Finding the derivative of a polynomial function

Find the derivative of the function $f (x) = x^{2} - 3 x + 5$ at $x = a .$

We have:

\begin{array}{l} f^{'} (a) = \lim_{h \to 0} \frac{f (a + h) - f (a)}{h} & Definition of a derivative \end{array}

Substitute $f (a + h) = {(a + h)}^{2} - 3 (a + h) + 5$ and $f (a) = a^{2} - 3 a + 5.$

\begin{array}{l} f^{'} (a) = \lim_{h \to 0} \frac{(a + h) (a + h) - 3 (a + h) + 5 - (a^{2} - 3 a + 5)}{h} \\ = \lim_{h \to 0} \frac{a^{2} + 2 a h + h^{2} - 3 a - 3 h + 5 - a^{2} + 3 a - 5}{h} & Evaluate to remove parentheses . \\ = \lim_{h \to 0} \frac{a^{2} + 2 a h + h^{2} - 3 a - 3 h + 5 - a^{2} + 3 a - 5}{h} & Simplify . \\ = \lim_{h \to 0} \frac{2 a h + h^{2} - 3 h}{h} \\ = \lim_{h \to 0} \frac{h (2 a + h - 3)}{h} & Factor out an h . \\ = 2 a + 0 - 3 & Evaluate the limit . \\ = 2 a - 3 \end{array}

Got questions? Get instant answers now!

Try It

Find the derivative of the function $f (x) = 3 x^{2} + 7 x$ at $x = a .$

$f^{'} (a) = 6 a + 7$

Got questions? Get instant answers now!

Finding derivatives of rational functions

To find the derivative of a rational function, we will sometimes simplify the expression using algebraic techniques we have already learned.
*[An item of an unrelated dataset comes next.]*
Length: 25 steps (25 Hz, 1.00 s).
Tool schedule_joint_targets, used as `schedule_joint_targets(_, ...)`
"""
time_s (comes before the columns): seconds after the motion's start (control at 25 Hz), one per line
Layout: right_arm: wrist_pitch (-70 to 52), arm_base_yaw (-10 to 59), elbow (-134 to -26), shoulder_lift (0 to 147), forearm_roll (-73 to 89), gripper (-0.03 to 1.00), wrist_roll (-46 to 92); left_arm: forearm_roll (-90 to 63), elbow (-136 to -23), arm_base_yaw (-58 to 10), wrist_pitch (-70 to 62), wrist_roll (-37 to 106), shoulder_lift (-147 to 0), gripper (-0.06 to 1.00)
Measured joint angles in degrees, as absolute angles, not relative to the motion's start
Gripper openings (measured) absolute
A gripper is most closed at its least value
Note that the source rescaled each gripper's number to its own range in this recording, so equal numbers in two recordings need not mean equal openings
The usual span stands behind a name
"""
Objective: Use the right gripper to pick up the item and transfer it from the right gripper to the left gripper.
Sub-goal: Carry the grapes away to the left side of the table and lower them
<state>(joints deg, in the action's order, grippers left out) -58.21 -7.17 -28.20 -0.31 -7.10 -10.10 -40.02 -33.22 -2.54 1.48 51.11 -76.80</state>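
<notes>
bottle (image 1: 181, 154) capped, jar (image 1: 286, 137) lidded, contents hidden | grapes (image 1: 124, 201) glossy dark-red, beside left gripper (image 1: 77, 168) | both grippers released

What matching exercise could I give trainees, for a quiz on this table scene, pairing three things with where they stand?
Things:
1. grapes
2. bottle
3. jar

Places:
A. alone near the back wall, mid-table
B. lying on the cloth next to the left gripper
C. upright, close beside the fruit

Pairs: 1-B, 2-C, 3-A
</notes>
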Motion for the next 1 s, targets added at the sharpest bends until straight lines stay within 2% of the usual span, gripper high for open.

Finding the derivative of a rational function

Find the derivative of the function $f (x) = \frac{3 + x}{2 - x}$ at $x = a .$

$\begin{array}{l} f^{'} (a) = \lim_{h \to 0} \frac{f (a + h) - f (a)}{h} \\ = \lim_{h \to 0} \frac{\frac{3 + (a + h)}{2 - (a + h)} - (\frac{3 + a}{2 - a})}{h} & Substitute f (a + h) and f (a) \\ = \lim_{h \to 0} \frac{(2 - (a + h)) (2 - a) [\frac{3 + (a + h)}{2 - (a + h)} - (\frac{3 + a}{2 - a})]}{(2 - (a + h)) (2 - a) (h)} & Multiply numerator and denominator by (2 - (a + h)) (2 - a) \\ = \lim_{h \to 0} \frac{(2 - (a + h)) (2 - a) (\frac{3 + (a + h)}{(2 - (a + h))}) - (2 - (a + h)) (2 - a) (\frac{3 + a}{2 - a})}{(2 - (a + h)) (2 - a) (h)} & Distribute \\ = \lim_{h \to 0} \frac{6 - 3 a + 2 a - a^{2} + 2 h - a h - 6 + 3 a + 3 h - 2 a + a^{2} + a h}{(2 - (a + h)) (2 - a) (h)} & Multiply \\ = \lim_{h \to 0} \frac{5 h}{(2 - (a + h)) (2 - a) (h)} & Combine like terms \\ = \lim_{h \to 0} \frac{5}{(2 - (a + h)) (2 - a)} & Cancel like factors \\ = \frac{5}{(2 - (a + 0)) (2 - a)} = \frac{5}{(2 - a) (2 - a)} = \frac{5}{{(2 - a)}^{2}} & Evaluate the limit \end{array}$

Got questions? Get instant answers now!

Try It

Find the derivative of the function $f (x) = \frac{10 x + 11}{5 x + 4}$ at $x = a .$

$f^{'} (a) = \frac{- 15}{{(5 a + 4)}^{2}}$

Got questions? Get instant answers now!

Finding derivatives of functions with roots

To find derivatives of functions with roots, we use the methods we have learned to find limits of functions with roots, including multiplying by a conjugate.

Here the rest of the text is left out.